Desquamative interstitial pneumonia may progress to lung fibrosis as characterized radiologically.

Author information

Division of Diagnostic Pathology, Saitama Prefectural Cardiovascular and Respiratory Center, Kumagaya, Saitama, Japan.



In some patients, desquamative interstitial pneumonia may progress to lung fibrosis. The aim of this study was to assess the long-term radiological follow-up results in patients with desquamative interstitial pneumonia.


Among 75 patients suspected of having desquamative interstitial pneumonia, 31 who fulfilled the criteria were included in this study. Clinical characteristics at presentation, responses to treatment and long-term follow-up were evaluated.


The 31 patients were predominantly males (94%), and the mean age was 55 years; 93% (28/30) had a history of smoking. The clinical findings included high serum levels of lactate dehydrogenase and immunoglobulin G. Bronchoalveolar lavage (26 patients, 84% of cases) frequently showed an increased percentage of eosinophils (mean 17%).
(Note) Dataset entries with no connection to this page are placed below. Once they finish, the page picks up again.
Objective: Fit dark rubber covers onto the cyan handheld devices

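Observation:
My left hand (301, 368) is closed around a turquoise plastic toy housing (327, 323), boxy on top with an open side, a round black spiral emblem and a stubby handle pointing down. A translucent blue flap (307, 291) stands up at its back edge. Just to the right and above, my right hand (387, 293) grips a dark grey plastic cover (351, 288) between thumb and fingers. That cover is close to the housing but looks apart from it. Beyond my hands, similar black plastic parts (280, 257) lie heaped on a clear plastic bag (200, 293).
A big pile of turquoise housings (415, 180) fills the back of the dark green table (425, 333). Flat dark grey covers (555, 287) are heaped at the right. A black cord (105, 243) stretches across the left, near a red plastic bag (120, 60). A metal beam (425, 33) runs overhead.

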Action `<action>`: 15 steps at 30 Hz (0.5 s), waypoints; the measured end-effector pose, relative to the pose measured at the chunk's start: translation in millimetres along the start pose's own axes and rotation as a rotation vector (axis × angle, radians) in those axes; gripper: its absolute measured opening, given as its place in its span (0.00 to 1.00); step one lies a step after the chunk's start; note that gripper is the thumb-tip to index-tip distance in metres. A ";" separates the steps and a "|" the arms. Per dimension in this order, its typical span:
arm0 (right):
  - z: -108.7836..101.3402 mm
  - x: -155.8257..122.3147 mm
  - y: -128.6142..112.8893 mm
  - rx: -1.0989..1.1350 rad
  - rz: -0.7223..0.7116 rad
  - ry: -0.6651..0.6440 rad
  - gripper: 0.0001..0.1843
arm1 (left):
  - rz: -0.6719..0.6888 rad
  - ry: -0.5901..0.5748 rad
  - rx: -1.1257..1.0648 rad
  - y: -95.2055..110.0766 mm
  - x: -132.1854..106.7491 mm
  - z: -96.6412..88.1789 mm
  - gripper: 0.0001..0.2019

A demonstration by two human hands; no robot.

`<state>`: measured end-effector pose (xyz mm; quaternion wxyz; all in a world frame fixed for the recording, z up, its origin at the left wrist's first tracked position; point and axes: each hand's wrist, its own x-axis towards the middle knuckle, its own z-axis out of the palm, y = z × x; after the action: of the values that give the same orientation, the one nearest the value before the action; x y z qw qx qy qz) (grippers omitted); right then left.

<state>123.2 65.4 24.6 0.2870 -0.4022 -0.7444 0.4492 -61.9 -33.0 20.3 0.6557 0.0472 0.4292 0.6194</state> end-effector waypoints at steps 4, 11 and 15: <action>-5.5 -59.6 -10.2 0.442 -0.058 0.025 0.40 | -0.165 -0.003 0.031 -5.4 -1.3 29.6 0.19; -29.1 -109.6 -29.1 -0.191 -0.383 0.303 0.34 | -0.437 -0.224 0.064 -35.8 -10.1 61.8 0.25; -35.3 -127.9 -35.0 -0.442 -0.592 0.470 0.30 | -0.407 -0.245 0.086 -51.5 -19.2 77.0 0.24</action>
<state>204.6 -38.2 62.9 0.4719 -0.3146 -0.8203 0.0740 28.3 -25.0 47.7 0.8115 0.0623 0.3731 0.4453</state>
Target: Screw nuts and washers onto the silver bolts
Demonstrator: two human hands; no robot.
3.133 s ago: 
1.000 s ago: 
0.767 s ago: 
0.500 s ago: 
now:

Computed tomography (CT) or high resolution (HR) CT at presentation showed ground glass opacities and/or consolidation in all patients, with one third of patients also showing thin-walled cysts within the ground glass opacities. There was no honeycombing on CT or HRCT scans at presentation. Corticosteroid therapy was effective early in the course of the disease; long-term follow-up (mean 99 months) of 31 patients showed only one death due to progression of the disease, but long-term follow-up of 14 patients (mean 125 months) by HRCT showed the development of new thin-walled cysts and honeycombing in five and lung cancer in four patients, respectively.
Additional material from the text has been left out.